• Your objective
Keeping every word the same, give again only the lines from the one with "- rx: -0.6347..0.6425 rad" through the end of the data, both included, and leave every picture out.

• Information supplied

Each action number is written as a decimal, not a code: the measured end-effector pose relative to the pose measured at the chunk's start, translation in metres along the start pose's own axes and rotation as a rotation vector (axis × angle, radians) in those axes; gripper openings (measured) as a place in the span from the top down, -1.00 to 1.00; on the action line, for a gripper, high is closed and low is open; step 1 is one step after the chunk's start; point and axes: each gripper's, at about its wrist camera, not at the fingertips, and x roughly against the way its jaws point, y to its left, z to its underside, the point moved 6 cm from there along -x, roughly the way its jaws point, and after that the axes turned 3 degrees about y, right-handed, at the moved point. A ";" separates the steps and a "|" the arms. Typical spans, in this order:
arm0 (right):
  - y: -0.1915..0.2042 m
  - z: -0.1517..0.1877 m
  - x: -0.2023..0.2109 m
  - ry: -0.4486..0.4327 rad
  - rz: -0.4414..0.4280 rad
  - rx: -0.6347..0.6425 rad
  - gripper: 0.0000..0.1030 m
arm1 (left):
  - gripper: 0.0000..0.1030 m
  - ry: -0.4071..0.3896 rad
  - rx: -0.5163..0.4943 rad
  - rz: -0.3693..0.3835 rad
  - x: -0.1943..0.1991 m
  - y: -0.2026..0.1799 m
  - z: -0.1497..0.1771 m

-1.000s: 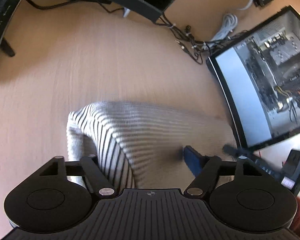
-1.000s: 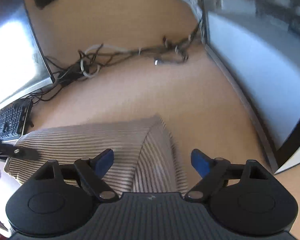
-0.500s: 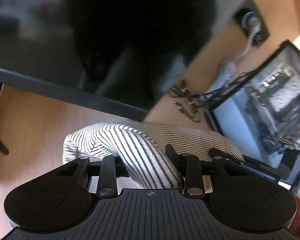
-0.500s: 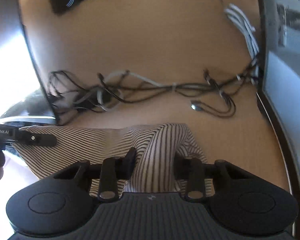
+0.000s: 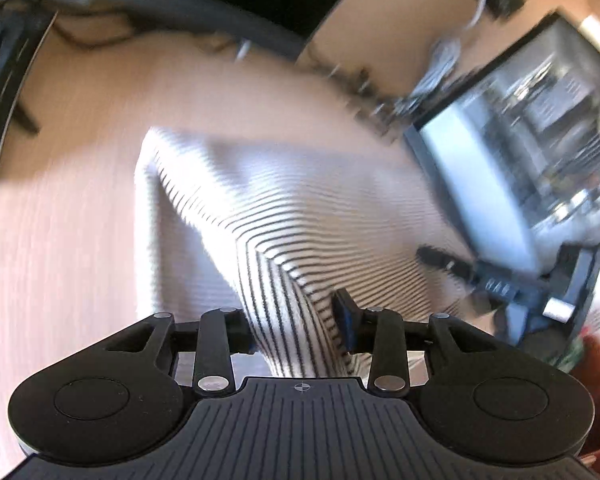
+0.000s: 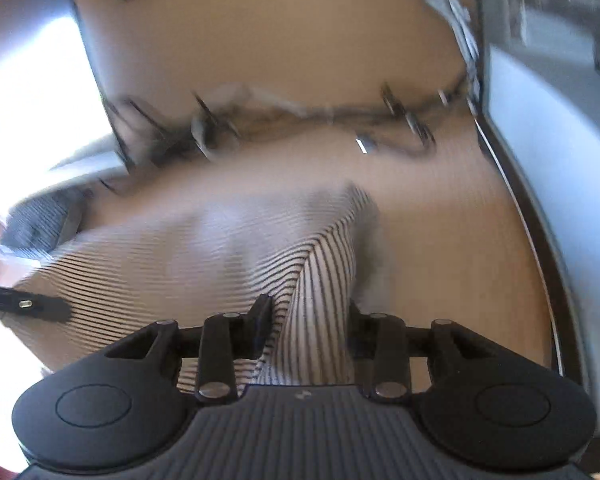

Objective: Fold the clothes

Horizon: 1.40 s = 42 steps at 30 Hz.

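A: Two tools, one garment: the left tool (image 5: 296, 322) is clamped on a ridge of the striped shirt (image 5: 284, 216), its jaws drawn in against the cloth from both sides.

B: And the right tool (image 6: 306, 326)?

A: Likewise pinched onto a raised fold of the striped shirt (image 6: 204, 252), cloth bunched between its jaws.

B: Where does the garment lie?

A: Straight ahead of each tool, spreading forward from the jaws over the wooden desk (image 5: 60, 248). From the left tool it stretches ahead and rightward toward the other tool's finger, seen at the right; from the right tool it stretches ahead and leftward.

B: So its long axis?

A: It appears to run between the two tools, each holding one end of the near edge. Neither seems nearer; the fold likely calls for both carrying that edge forward together, toward the far hem near the cables (image 6: 400, 120) and the monitor (image 5: 512, 152). Motion blur hides the finer detail.
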 end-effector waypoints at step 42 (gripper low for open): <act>0.037 0.022 0.008 -0.161 -0.179 -0.193 -1.00 | -1.00 -0.115 -0.309 -0.118 -0.033 -0.036 -0.017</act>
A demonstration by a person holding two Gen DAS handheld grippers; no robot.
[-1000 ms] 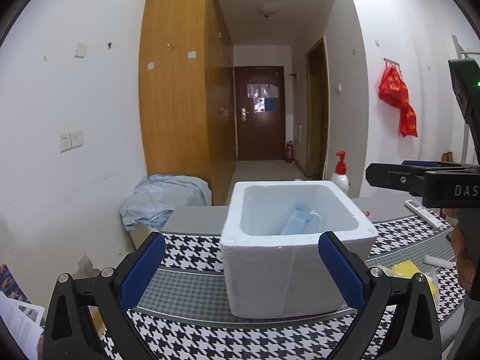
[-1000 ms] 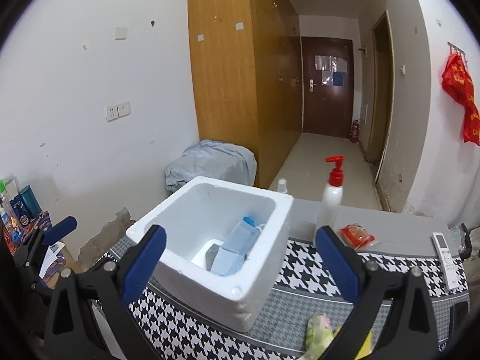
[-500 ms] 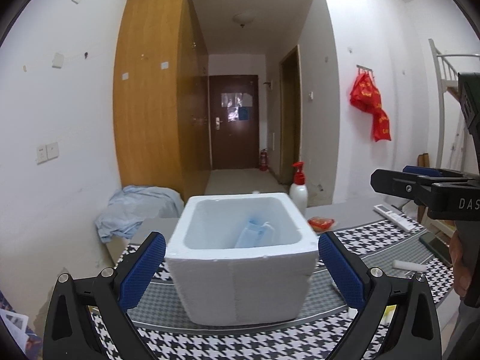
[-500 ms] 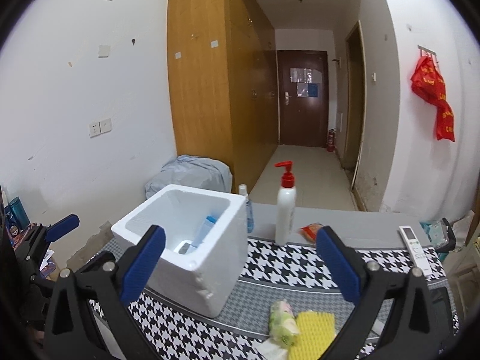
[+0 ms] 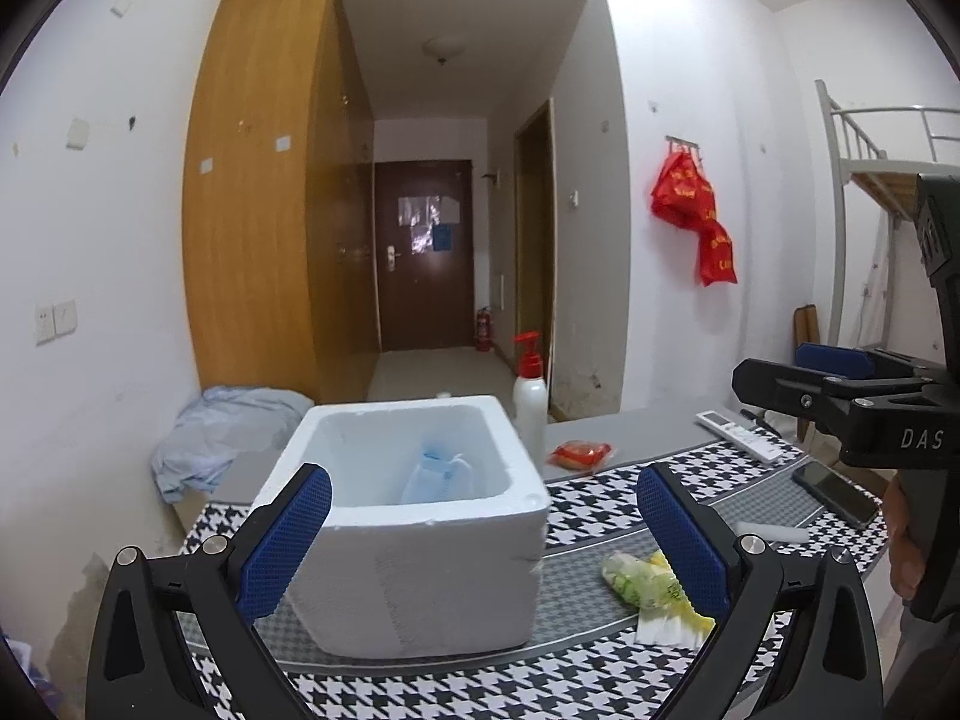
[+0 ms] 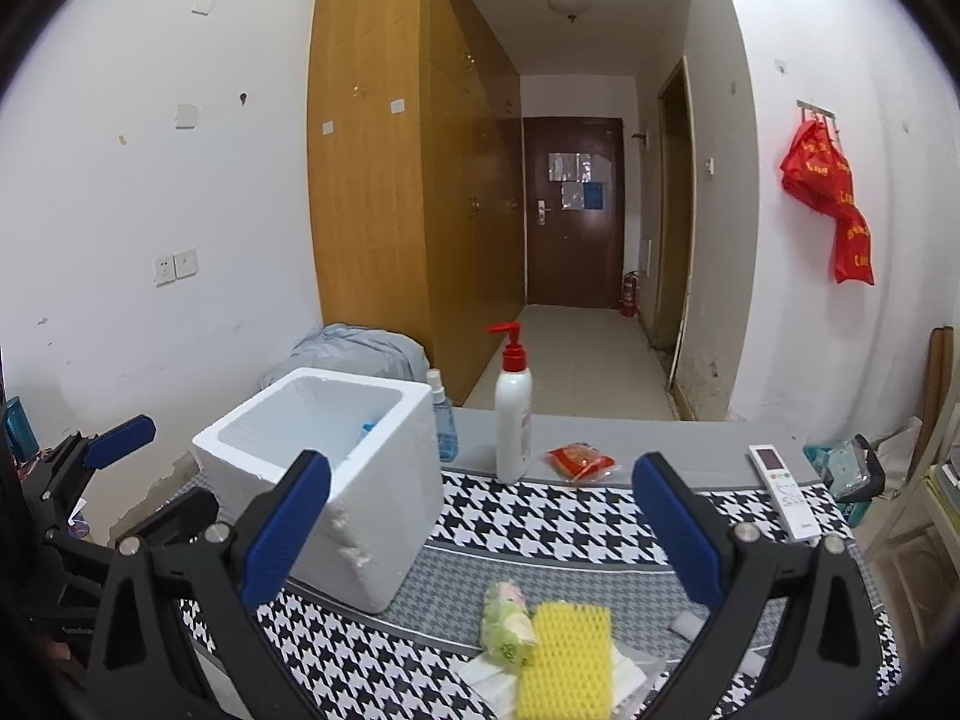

• Final answer
  - rx: -0.6347..0.6425 rad
  - gripper: 0.0000..0.1030 m
arm1 (left):
  - gripper: 0.0000..0.1030 m
  - ry: -0.4071..0.3896 rad
  - rx: -0.5163..0.4943 rad
  - rz: -0.3693..0.3835 rad
  - x: -0.1943..0.1991 m
  - y: -0.2026..0.1799 m
  - z: -0.1497..0.1771 m

-1.000s: 
-1.000s: 
-0.500s: 
-0.500s: 
+0.000s: 
+0.000s: 

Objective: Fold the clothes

Horizon: 1.40 s = 42 steps at 30 Hz.

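A: Two tools, one garment: the left tool (image 5: 296, 322) is clamped on a ridge of the striped shirt (image 5: 284, 216), its jaws drawn in against the cloth from both sides.

B: And the right tool (image 6: 306, 326)?

A: Likewise pinched onto a raised fold of the striped shirt (image 6: 204, 252), cloth bunched between its jaws.

B: Where does the garment lie?

A: Straight ahead of each tool, spreading forward from the jaws over the wooden desk (image 5: 60, 248). From the left tool it stretches ahead and rightward toward the other tool's finger, seen at the right; from the right tool it stretches ahead and leftward.

B: So its long axis?

A: It appears to run between the two tools, each holding one end of the near edge. Neither seems nearer; the fold likely calls for both carrying that edge forward together, toward the far hem near the cables (image 6: 400, 120) and the monitor (image 5: 512, 152). Motion blur hides the finer detail.
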 end-effector waypoints at step 42 (gripper low for open): <act>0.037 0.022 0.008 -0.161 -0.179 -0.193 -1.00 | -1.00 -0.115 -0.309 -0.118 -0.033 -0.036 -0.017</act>
A demonstration by a person holding two Gen DAS handheld grippers; no robot.
[-1000 ms] 
[-1000 ms] 
[-500 ms] 
[-500 ms] 
[+0 ms] 
[+0 ms] 

The exercise requires no further output.